Contacts Put Icing On The Cake

Contacts put icing on the cake

As the 2008 Sunday Times Bank of Scotland Corporate £35m Entrepreneur Challenge enters its final week, we look at the key challenges facing entrepreneurs today. In the last of four features, Andrew Stone looks at what can be achieved with networking

Fiona Hamilton in the cafe at her latest business, Fifi and Ally

(Stuart Wallace)

Fiona Hamilton in the cafe at her latest business, Fifi and Ally

NETWORKING with fellow entrepreneurs has helped Fiona Hamilton to take some of her most important business decisions. Last year they advised her to accept an offer for the property business she had owned for 19 years.

“I had had offers before but felt that the company was my baby and I was protective of it and of my employees,” said Hamilton. “But speaking to fellow entrepreneurs convinced me that the offer was a good one and it was the right time to sell.”

Hamilton’s network of entrepreneurs also encouraged her to be more ambitious about her latest business, Fifi and Ally, a retail concept that combines fashion, interiors, a bar and a café, which she set up with her cousin Alison Fielding. The company has two stores in Glasgow and is planning to open two more in London this year.

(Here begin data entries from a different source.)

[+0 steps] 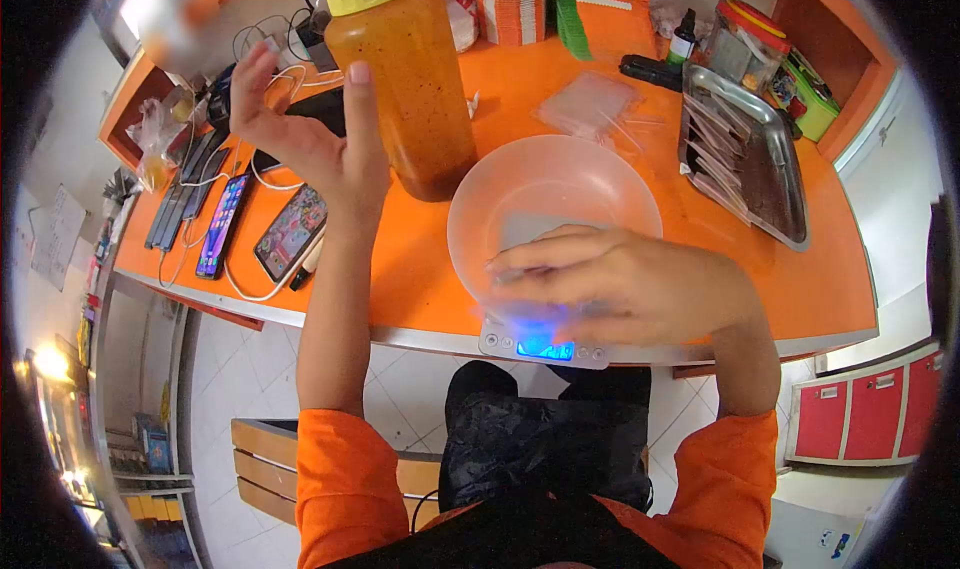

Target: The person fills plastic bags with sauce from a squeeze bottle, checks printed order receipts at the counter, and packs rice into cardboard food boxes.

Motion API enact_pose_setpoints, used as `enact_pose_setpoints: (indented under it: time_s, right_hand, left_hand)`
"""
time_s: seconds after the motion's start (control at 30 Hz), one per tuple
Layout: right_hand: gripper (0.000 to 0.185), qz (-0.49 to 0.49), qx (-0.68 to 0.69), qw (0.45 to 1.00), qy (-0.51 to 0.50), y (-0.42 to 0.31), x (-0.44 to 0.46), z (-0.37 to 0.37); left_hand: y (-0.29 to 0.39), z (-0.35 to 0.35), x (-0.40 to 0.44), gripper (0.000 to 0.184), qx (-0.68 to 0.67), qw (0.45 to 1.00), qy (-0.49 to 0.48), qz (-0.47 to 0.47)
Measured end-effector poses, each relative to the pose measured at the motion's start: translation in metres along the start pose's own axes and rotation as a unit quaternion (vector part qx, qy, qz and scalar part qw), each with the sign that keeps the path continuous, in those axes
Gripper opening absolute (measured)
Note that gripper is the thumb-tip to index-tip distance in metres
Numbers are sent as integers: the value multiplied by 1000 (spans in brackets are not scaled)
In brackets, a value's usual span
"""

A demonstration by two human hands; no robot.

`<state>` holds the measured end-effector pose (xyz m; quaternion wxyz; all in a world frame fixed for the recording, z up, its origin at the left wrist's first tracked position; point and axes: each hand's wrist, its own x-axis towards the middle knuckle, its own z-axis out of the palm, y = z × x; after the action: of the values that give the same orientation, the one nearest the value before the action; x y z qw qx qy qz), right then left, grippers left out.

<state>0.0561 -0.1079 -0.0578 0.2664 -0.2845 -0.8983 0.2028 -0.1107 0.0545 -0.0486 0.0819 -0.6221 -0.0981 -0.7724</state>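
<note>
My left hand is raised over the left part of the table, its fingers spread and holding nothing. Just right of its thumb stands a large clear bottle with a yellow lid, full of speckled orange-brown sauce. A translucent plastic bowl sits on a kitchen scale at the table's front edge. The scale's display glows blue. My right hand reaches across the bowl's near side above the display. Motion smears its fingertips, so whether they hold anything is unclear.
On the right lies a metal tray with several thin plastic packets. Clear plastic bags lie behind the bowl. Two phones and cables are at left. A lidded jar and stacked orange-white packaging stand at the back.
</note>
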Motion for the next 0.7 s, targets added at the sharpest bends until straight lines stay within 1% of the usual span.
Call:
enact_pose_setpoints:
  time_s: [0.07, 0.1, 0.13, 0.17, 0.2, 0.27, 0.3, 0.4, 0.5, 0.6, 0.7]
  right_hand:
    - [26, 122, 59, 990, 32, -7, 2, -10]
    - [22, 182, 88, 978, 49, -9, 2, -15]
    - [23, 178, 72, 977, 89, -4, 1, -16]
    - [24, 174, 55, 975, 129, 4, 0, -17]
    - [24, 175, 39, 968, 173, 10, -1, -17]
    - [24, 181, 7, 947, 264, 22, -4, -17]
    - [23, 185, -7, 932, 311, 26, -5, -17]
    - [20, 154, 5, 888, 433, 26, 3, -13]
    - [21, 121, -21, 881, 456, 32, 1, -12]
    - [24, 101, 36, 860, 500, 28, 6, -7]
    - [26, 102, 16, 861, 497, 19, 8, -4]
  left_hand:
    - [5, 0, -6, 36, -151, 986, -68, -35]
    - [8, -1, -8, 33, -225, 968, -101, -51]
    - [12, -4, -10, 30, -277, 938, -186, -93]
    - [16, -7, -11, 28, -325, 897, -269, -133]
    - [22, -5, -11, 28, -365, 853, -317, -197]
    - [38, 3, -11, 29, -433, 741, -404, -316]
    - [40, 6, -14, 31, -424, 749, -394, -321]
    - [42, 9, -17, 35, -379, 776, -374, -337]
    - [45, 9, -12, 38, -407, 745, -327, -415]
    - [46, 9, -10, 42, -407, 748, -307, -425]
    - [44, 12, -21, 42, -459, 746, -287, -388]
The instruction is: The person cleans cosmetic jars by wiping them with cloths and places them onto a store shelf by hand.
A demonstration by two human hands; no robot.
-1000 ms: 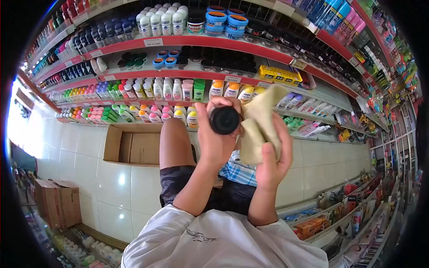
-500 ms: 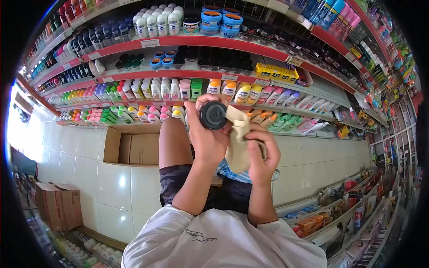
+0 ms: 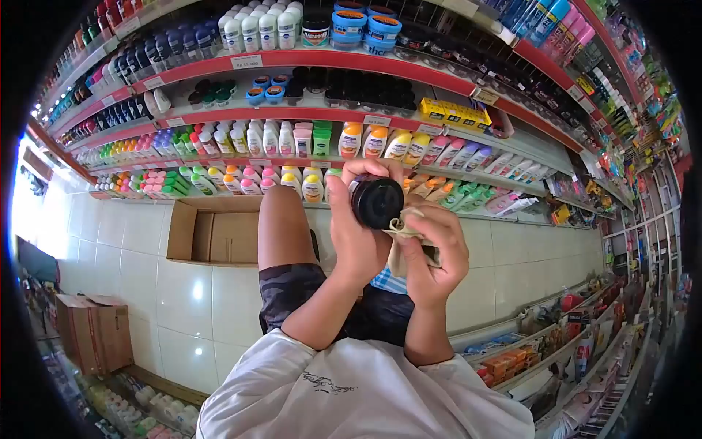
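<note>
My left hand is wrapped round a jar with a black lid, the lid facing up toward the camera. My right hand pinches a beige cloth, whose bunched upper end touches the lower right edge of the lid. Part of the cloth hangs below, between the two hands. A blue checked cloth shows beneath the hands, near my lap.
An open cardboard box lies on the tiled floor left of my knee. A closed carton stands farther left. Shelves of bottles and jars run across the front. Another shelf with goods is at the lower right.
The jar has moved a little right since the last frame and its lid has tilted. The cloth, spread wide at first, is now bunched lower, at the lid's edge.
</note>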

“I’m more cautious and risk-averse than some of the members of the network,” said Hamilton. “Alison and I were thinking about opening one store and stopping there. I found their take on growth and funding very useful. It challenged me to think bigger.”

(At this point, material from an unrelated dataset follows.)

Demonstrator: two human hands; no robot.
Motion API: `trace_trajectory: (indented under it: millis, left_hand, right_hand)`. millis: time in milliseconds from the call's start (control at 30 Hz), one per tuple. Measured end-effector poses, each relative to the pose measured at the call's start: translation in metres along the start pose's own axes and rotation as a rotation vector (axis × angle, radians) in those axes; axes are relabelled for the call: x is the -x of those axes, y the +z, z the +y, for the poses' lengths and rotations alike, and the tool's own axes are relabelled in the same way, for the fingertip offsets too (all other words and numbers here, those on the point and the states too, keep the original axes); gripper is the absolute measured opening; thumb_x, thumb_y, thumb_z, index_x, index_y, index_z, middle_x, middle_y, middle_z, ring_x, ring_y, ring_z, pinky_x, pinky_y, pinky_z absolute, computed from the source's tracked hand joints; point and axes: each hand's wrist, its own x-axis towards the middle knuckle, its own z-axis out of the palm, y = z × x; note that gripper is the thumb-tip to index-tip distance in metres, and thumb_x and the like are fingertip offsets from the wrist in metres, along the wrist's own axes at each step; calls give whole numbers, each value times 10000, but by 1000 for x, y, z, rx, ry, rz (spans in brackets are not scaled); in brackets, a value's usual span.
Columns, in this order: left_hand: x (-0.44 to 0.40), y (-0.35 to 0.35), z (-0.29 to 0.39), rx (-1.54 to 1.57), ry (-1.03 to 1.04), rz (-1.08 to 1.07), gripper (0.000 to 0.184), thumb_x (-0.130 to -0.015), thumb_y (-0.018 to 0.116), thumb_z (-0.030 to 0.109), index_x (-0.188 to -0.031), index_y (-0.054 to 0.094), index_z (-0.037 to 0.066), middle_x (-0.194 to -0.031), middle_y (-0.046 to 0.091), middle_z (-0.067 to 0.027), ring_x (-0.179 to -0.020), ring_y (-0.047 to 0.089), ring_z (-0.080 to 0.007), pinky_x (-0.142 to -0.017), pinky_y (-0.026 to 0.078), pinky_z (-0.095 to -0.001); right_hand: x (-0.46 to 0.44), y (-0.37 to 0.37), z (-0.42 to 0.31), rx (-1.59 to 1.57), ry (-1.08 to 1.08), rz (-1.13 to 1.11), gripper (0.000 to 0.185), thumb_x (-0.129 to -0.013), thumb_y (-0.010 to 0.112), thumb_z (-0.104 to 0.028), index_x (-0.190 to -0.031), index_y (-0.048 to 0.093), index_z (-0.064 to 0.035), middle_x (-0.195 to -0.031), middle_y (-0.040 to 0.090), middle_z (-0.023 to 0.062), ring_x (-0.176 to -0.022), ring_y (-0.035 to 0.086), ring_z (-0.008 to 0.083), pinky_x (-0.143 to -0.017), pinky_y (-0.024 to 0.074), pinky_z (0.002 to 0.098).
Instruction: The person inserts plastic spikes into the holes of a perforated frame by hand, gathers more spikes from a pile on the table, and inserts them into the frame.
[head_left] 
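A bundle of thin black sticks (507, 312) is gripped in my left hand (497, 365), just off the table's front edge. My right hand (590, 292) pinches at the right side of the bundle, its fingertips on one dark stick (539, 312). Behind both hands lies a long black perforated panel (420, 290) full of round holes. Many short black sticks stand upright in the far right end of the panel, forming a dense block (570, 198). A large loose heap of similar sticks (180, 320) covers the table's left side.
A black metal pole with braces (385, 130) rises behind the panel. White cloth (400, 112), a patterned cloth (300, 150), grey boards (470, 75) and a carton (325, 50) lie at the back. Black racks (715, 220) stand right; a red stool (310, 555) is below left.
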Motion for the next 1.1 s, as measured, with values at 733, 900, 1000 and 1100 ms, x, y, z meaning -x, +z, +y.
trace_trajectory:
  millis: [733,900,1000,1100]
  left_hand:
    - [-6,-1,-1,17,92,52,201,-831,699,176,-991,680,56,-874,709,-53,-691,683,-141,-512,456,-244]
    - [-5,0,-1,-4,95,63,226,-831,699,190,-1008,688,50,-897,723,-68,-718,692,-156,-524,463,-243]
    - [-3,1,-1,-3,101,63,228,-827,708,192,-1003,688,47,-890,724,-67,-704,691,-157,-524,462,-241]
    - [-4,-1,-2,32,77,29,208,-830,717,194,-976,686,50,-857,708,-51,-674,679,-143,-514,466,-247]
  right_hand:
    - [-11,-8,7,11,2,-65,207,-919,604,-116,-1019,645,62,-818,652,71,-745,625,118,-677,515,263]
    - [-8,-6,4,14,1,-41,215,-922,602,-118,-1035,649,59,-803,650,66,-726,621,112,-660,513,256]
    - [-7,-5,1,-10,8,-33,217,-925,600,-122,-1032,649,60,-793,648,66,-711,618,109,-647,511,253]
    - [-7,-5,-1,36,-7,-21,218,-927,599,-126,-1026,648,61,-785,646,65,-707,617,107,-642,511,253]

Hamilton’s network, the Entrepreneurial Exchange in Scotland, is different from many other business networks, she said. “Its members are people who have created their own businesses. They are the risk takers, the people who have been through the pain and the people who have succeeded. There’s a huge value in that.”

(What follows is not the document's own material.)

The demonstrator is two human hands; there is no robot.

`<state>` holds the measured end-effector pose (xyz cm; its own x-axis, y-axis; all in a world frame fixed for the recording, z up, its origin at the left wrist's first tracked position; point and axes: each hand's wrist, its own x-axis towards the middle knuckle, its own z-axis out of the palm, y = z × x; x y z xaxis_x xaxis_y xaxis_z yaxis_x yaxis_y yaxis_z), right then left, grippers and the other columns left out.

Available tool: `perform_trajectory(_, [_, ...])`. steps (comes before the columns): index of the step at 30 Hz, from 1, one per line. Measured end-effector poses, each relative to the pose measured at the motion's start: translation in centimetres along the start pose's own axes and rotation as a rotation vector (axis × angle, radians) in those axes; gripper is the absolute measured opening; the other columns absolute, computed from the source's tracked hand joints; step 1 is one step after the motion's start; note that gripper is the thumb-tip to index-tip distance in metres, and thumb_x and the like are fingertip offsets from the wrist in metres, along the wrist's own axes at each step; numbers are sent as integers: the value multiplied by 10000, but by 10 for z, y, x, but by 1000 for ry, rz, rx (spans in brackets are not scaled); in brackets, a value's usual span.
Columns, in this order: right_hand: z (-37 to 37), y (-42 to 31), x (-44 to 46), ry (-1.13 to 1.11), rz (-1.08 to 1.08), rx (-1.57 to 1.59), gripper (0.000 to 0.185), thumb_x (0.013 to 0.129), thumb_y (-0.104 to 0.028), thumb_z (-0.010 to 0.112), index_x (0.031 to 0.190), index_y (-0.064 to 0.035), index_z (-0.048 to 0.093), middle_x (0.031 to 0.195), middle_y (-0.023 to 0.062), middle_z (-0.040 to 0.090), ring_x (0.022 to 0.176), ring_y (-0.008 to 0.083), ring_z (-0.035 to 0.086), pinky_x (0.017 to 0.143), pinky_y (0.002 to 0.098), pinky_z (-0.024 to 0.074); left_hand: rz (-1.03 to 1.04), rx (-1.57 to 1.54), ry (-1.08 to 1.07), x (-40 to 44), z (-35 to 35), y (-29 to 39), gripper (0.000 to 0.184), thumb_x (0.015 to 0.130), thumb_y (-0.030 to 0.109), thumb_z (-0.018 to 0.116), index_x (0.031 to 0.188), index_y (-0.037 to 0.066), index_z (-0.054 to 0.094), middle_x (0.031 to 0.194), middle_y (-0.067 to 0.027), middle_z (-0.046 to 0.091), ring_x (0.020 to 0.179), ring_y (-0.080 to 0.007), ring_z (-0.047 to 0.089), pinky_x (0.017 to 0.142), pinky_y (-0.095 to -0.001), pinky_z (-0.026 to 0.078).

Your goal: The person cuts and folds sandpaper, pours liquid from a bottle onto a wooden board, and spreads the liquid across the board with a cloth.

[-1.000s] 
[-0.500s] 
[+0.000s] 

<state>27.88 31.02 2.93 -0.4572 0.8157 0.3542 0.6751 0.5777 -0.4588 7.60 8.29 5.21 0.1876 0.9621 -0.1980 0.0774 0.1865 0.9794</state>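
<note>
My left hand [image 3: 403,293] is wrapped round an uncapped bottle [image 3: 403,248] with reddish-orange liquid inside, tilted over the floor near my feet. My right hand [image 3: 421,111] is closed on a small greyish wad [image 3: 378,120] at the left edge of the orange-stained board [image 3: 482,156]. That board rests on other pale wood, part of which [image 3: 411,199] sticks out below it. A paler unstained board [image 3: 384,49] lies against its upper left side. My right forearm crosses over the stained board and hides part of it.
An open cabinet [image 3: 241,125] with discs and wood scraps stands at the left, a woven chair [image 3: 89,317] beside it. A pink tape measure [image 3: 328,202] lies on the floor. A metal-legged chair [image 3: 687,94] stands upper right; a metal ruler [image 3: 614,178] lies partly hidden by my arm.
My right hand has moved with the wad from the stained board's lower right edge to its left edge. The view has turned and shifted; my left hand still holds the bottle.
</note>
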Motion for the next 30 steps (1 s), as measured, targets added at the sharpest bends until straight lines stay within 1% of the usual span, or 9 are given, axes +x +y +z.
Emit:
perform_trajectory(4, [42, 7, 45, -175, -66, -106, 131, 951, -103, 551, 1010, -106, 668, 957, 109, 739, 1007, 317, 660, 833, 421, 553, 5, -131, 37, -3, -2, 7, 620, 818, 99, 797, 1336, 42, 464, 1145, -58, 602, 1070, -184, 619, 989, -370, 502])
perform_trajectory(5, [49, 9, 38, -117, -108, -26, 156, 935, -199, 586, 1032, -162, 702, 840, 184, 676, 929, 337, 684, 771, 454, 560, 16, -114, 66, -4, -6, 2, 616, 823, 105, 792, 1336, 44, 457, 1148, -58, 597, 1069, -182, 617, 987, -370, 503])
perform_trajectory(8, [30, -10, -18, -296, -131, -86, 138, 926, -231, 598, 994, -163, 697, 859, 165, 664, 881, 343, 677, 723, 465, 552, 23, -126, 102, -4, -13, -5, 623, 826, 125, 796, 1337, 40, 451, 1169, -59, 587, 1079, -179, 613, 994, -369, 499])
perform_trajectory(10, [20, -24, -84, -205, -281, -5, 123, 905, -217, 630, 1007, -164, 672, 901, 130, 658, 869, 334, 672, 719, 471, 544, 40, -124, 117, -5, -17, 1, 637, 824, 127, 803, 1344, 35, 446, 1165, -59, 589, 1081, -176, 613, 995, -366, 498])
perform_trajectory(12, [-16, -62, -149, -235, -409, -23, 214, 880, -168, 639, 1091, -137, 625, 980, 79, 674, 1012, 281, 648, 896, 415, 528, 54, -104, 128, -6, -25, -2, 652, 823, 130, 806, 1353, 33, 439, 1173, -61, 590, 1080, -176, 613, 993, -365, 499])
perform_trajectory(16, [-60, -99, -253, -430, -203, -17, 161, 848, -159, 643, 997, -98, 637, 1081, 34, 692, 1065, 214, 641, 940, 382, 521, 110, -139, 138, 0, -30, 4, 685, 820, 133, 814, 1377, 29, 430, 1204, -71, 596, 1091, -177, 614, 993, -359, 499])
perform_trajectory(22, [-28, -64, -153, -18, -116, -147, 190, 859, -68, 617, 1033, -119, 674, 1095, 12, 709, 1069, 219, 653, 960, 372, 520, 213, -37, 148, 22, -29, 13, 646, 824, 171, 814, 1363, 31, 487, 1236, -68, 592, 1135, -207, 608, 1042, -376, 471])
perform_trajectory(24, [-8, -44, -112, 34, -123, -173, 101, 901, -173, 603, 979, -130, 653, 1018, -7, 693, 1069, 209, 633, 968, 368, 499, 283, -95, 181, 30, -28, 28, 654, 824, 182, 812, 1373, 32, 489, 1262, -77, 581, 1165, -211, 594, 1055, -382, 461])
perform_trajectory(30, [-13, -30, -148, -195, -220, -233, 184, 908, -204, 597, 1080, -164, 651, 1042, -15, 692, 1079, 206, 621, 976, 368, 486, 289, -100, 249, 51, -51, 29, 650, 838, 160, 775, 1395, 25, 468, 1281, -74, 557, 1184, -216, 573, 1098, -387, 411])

Some of the exchange’s most useful events are dinners involving a small group of entrepreneurs talking about their own experiences, said Hamilton. Perhaps its most useful feature, however, is the approachability of its members, even the most successful.

“You can pretty much phone anyone and they will usually be happy to share their experience or offer advice,” she said.

More traditional networking through Chambers of Commerce or professional bodies has its place but may not offer everything growth businesses need, said Hamilton. “A lot of networks can be for people with established businesses to use more as a social network where they go for a glass of wine and a chat. Sometimes you are left wondering what else they take away from it.”

The Entrepreneurial Exchange, which is run for Scottish growth businesses, is a model networking organisation for other regions, according to Gary Gerrard, “head of commercial — Scotland” at Bank of Scotland Corporate.

“It’s the sort of organisation that every ambitious, growth-orientated entrepreneur needs. It’s an amazing place to go for support; you get unrivalled access to people with successful track records,” he said.

“Anyone who attends finds the vision, passion and self-belief of its members stimulating. Bank of Scotland Corporate is the exchange’s sponsor, and attending its events is one of the most rewarding things I do in my work.”

Entrepreneur networks are not the only way to build connections that will help your business, however. Anywhere you find like-minded people can be a useful place to network, said Gerrard.

“One of the simplest ways of networking is spending more time with your clients. It’s a big part of what we do at the bank. It can help you understand them, build stronger relationships and make a better assessment of risk and opportunities in the marketplace. It can also help you find new customers.”

All your interactions are a form of networking, said Hamilton. “Networking can be as simple as being willing to talk to people at any level. That’s important because you never know who you are speaking to. A wee granny who walks into your business can be as important as a flash businessman.”

Being prepared to take the initiative and make an introduction can be a scary prospect but will pay dividends surprisingly often, said Hamilton. “Don’t be in awe of people and don’t be afraid to try. You will get knock-backs but you will also be surprised.

“I remember thinking in the mid-1990s that Sir Terence Conran was top of the pile. I picked up the phone to ask his advice on something. He took my call and we ended up making friends as well as doing business together.”